New York City must develop a plan within the next 24 hours to ensure children who rely on school breakfast and lunch programs will continue to receive that support, and parents - especially critical healthcare workers and first responders - will be provided access to child care as needed. New York City schools will close early this week.

"Our goal is to slow the spread of the virus to a rate that the healthcare system can manage, and one of the ways to do that is to reduce density," Governor Cuomo said. "Closing the schools is a good idea but you have to anticipate and correct any unintended consequences - we have to ensure children who rely on free school meals continue to get them and that there's adequate child care, especially for healthcare workers and first responders who are parents of young children. We will close these schools but it needs to be done with these contingencies in mind so that children are not harmed and our hospitals aren't understaffed - otherwise we cut off our nose to spite our face."

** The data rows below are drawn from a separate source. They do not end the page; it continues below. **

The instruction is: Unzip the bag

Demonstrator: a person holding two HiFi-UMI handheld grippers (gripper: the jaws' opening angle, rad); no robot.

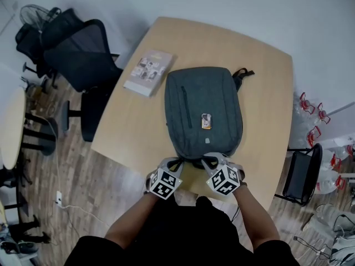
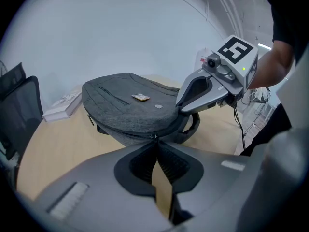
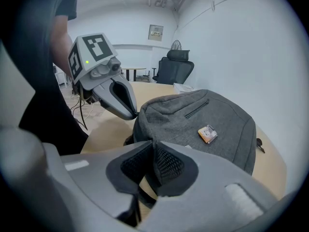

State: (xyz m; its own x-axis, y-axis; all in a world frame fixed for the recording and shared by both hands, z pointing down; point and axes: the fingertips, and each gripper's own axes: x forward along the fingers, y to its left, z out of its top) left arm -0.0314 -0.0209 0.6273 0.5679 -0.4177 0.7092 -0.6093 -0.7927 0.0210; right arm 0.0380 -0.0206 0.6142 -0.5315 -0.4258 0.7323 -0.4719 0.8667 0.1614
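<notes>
Left gripper [image 2: 155, 143]: jaws together at the tips, pinched on the small metal zip pull [image 2: 154, 137] at the backpack's near edge. Further back, btwn the jaws, only a sliver of tabletop shows.

Right gripper [image 3: 153, 144]: jaws also closed tip to tip, pressed into the grey fabric at the backpack's near edge, just right of the left gripper. Can't tell exactly which bit of fabric it has. A black strap [image 3: 141, 197] hangs under the jaws.

Both grippers sit side by side at the backpack's near end, marker cubes toward the person, w/ bare forearms behind them.

Backpack [image 1: 202, 110]: dark grey, lying flat, front up, roughly mid-table. Its near end is by the table edge closest to the person; its far end has a black loop [image 1: 242, 73]. On its front are a long pocket zip [image 1: 186, 107] and, right of that, a small orange tag [image 1: 206, 121].

Table [image 1: 266, 93]: light wood, under the backpack. A book [image 1: 148, 72] lies flat on it, left of the backpack's far end, not touching. A black office chair [image 1: 83, 60] stands further left of the backpack, off the table.
</notes>
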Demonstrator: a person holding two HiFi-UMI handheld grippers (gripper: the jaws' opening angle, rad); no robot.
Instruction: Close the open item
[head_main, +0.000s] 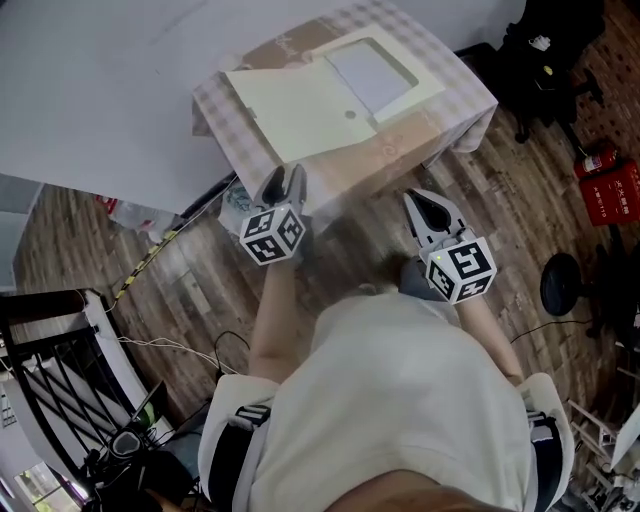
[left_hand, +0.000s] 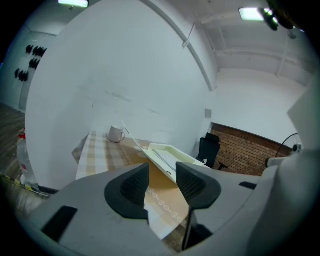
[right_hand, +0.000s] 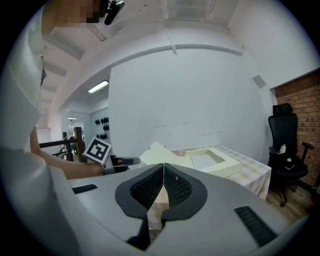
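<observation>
Table (head_main: 440, 110): one, under a checked cloth.

Box (head_main: 412, 92): one, cream and shallow, on the middle of the table. It is open. Its lid (head_main: 290, 105) is swung out toward the table's left edge and the tray sits toward the right edge. Contents: one pale flat sheet (head_main: 368, 72) on the tray floor.

Grippers: two, both held off the table's near edge and touching nothing.
- Left gripper (left_hand: 162, 174): jaws stand apart with nothing gripped; only the cloth and box show through the gap.
- Right gripper (right_hand: 163, 172): jaws pressed together with nothing between them.

Mug (left_hand: 116, 133): one, white and upright, at a far corner of the table, well apart from the box. Its contents cannot be seen.
</observation>
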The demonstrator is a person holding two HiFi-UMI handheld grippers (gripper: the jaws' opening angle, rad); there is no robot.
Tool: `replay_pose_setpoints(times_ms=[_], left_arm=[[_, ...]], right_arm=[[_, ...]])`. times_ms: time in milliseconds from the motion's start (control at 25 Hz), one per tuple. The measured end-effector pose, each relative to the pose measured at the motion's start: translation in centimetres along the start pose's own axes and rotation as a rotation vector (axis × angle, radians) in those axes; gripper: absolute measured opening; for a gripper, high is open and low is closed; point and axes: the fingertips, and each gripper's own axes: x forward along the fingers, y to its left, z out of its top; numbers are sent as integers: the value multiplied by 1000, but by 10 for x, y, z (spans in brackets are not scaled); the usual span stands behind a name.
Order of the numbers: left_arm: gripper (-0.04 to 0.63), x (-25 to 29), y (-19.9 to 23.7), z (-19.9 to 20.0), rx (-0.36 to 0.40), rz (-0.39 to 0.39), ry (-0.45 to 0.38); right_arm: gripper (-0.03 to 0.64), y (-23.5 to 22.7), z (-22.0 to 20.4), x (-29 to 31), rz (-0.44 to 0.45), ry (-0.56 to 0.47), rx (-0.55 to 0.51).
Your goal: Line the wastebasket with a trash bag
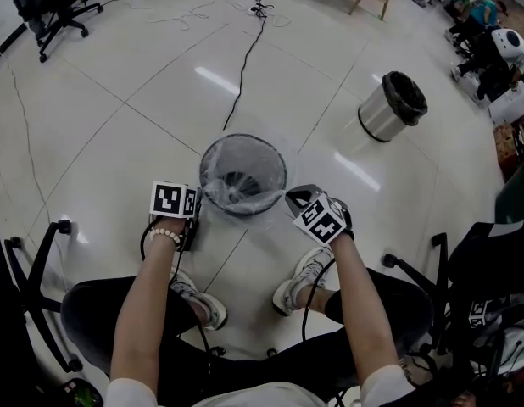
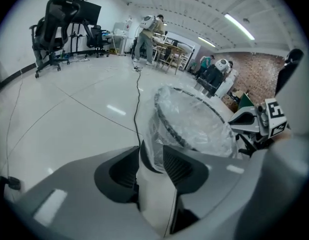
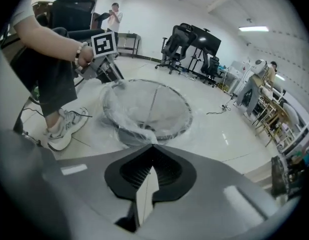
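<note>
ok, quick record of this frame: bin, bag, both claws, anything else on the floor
wastebasket: mesh, upright on the floor in front of the person's feet
trash bag: clear, inside the basket, film draped over the rim, bunched at the near side
left claw: open, at the rim's left side, bagged basket wall seen in the gap
right claw: shut, tips at a fold of bag on the rim's right; can't tell if film is pinched
other: metal bin with black liner, far right; black cable
</note>
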Motion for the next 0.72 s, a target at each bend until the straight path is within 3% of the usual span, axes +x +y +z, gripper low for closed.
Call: replay_pose_setpoints(times_ms=[160, 360, 560, 720], left_arm=[[75, 3, -8, -10, 49, 10, 16], [58, 9, -10, -23, 64, 12, 43], [87, -19, 26, 2, -37, 81, -58], [127, -60, 46, 30, -92, 118, -140]], right_arm=[[0, 13, -16, 15, 30, -2, 55], [2, 23, -12, 33, 63, -77, 143], [103, 0, -3, 2, 63, -163, 243], [154, -20, 6, -48, 29, -135, 200]])
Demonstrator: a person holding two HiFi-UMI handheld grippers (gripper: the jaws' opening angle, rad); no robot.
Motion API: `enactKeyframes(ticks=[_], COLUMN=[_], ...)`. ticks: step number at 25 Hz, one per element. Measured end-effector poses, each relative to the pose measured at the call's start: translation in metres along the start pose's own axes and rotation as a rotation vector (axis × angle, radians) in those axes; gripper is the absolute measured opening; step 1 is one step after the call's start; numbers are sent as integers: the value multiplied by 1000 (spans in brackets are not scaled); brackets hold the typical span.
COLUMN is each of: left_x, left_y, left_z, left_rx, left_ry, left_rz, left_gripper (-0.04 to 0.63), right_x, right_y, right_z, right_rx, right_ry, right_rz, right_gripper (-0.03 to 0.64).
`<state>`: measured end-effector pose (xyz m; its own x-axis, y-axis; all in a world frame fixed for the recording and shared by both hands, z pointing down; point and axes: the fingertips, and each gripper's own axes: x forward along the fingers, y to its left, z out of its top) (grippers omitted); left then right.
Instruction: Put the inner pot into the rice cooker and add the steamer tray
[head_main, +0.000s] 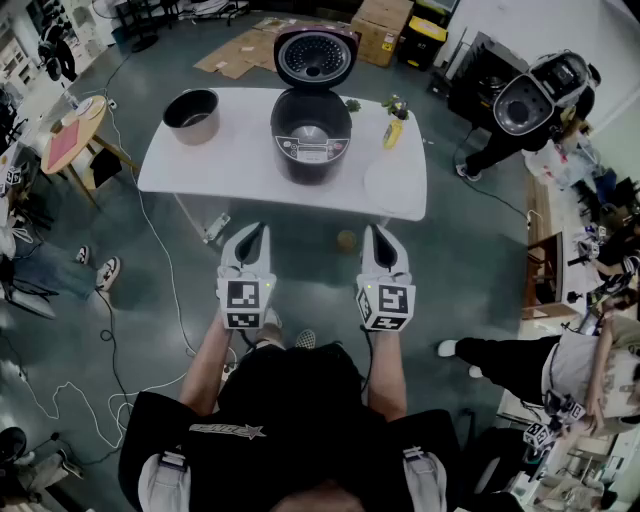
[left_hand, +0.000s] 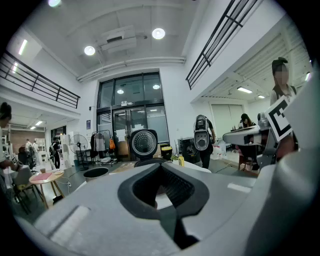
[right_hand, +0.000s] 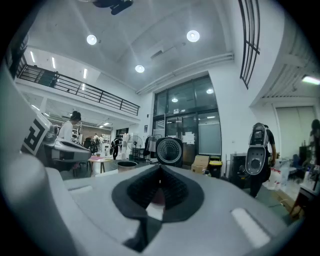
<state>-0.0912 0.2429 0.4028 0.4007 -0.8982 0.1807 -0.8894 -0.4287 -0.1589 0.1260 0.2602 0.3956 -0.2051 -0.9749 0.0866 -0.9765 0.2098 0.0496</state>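
Note:
On the white table (head_main: 200, 175) the dark rice cooker (head_main: 311, 140) stands with its lid (head_main: 316, 55) raised, and its well looks empty. The inner pot (head_main: 192, 115) sits apart at the table's left end. A flat white round steamer tray (head_main: 394, 184) lies at the right front. My left gripper (head_main: 252, 233) and right gripper (head_main: 380, 236) are side by side just short of the table's near edge, both shut and holding nothing. The left gripper view looks over shut jaws at the lid (left_hand: 144, 143) and pot (left_hand: 96, 173). The right gripper view likewise shows the lid (right_hand: 169, 150) and pot (right_hand: 127, 164).
A yellow bottle (head_main: 394, 131) and small plants stand behind the tray. A round wooden table (head_main: 78, 132) is at the left, cardboard boxes (head_main: 380, 25) are behind the white table, and cables cross the floor. A person with a camera rig (head_main: 540, 95) stands at the right rear; others sit nearby.

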Motion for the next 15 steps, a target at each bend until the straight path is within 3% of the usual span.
enactKeyframes(ticks=[15], left_x=[12], left_y=[5], left_z=[9], left_rx=[2], left_ry=[-20], left_rz=[-5], left_gripper=[11], right_x=[16], right_y=[14], right_z=[6], right_rx=[1], right_ry=[-15], right_rz=[40], right_gripper=[3])
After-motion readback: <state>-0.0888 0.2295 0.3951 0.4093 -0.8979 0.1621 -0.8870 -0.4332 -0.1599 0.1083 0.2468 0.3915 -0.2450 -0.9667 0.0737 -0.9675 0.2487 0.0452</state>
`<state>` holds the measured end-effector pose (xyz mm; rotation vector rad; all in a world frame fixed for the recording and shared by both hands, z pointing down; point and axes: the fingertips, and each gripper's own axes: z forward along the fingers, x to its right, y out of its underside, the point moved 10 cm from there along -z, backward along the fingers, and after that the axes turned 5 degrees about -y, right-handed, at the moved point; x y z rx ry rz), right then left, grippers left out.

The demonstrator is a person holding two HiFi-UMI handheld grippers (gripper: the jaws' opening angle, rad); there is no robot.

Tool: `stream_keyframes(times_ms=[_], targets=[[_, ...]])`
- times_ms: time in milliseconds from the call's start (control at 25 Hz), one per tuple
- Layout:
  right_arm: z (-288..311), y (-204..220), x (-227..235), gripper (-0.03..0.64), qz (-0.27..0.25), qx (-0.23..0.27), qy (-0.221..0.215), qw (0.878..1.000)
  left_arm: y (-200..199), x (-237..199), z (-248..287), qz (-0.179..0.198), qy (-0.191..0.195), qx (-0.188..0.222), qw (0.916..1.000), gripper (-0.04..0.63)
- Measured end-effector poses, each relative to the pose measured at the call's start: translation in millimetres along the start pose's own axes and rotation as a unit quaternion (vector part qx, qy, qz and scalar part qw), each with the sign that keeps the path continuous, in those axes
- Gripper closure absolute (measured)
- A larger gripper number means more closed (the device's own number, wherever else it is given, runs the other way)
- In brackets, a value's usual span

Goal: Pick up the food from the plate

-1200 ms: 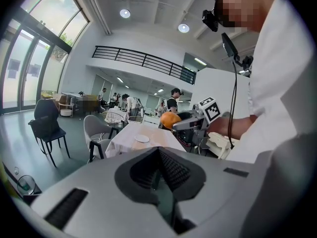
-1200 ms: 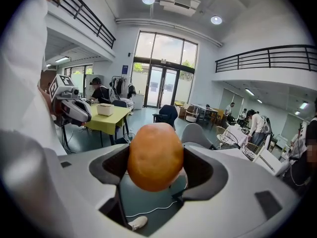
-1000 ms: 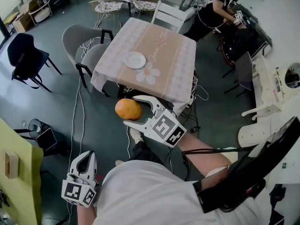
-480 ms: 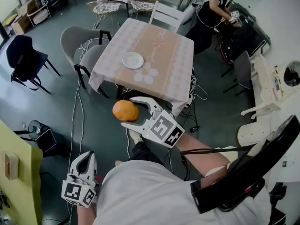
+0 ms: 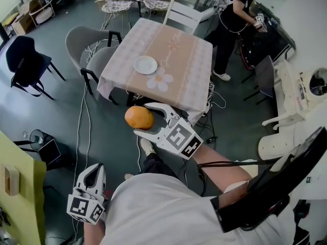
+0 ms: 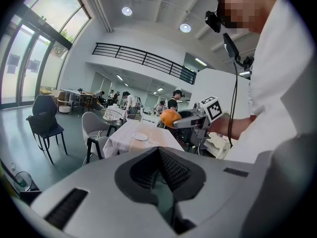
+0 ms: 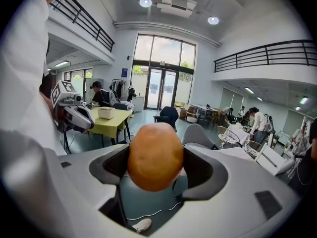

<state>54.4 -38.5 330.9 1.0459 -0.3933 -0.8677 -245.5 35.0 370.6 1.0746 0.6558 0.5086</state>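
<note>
A: Rm layout?
B: Big hall, dark grey floor, cables trailing across it. Tabletop w/ pale checked cloth mid-rm, two grey chairs at its left edge, white chair at far end, black chair well apart.
A: Light?
B: Tall glass doors, round ceiling lamps. Black balcony rail on white walls.

The tabletop stands at the far middle, draped in a pale checked cloth with a tan band down its centre. A white plate lies on its left part. Just nearer lies a white flower shape, either print or mat.
</note>
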Motion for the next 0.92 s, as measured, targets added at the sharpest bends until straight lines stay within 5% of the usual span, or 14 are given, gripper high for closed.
stream_keyframes(times_ms=[480, 920], targets=[[11.7, 14.6, 58.9, 0.267, 0.014, -0.009, 0.012, 1.0, -14.8, -15.5, 48.7, -0.001, 0.0, -0.013, 0.9999, 0.586], [22.3, 33.1, 161.5, 0.267, 0.016, -0.018, 0.022, 0.999, -63.0, -21.0, 135.9, 0.015, -0.005, -0.015, 0.9998, 0.586]])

The Governor also called on 1199 SEIU President George Gresham, New York State Nurses Association President Judy Sheridan Gonzalez, Greater New York Hospitals Association President Ken Raske and United Federation of Teachers President Mike Mulgrew to work together to ensure children who rely on school breakfast and lunch programs will continue to receive that support, and parents will be provided access to child care as needed, including temporary daycare centers. These centers would prioritize care for children of healthcare workers and first responders to ensure these school closures do not strain the hospital and emergency response systems.

Earlier Sunday, the Governor tasked SUNY Empire State College President Jim Malatras with working with counties to develop contingency plans in preparation for school closings, including how to provide meals to food insecure children and ensuring families have adequate access to childcare.

The county executives from Westchester, Suffolk and Nassau joined a conference call with Governor Cuomo earlier today to discuss the closures and said the following:

Westchester County Executive George Latimer said, "Our county has been coordinating with the State to ensure an effective means of slowing the spread of the COVID-19 virus. Cancelling group events and meetings, limiting access for non-essential social contacts and anticipating additional testing and healthcare needs are all part of our response in concert with the Governor and his administration. Closing schools-with adequate childcare and nutrition provisions-is the next step we will undertake this week. We deeply appreciate the leadership shown by Governor Cuomo."

Suffolk County Executive Steve Bellone said, "Over the last several days we have worked with our state and local partners on the potential closure of schools as the number of confirmed cases of COVID-19 continued to increase around the state. As part of our larger social distancing efforts, we came to the conclusion that closing schools is the right thing to do at this time. I would like to thank Governor Cuomo for his leadership as we deal with this crisis as well as our school districts for their partnership and swift action to protect Suffolk families."

Nassau County Executive Laura Curran said, "I thank Governor Cuomo for fully supporting our decision to close all public and private schools and for his unwavering commitment to ensure every child in Nassau County is fully taken care of while this crisis continues to unfold. We all agree that nothing is more important than the safety and well-being of our children."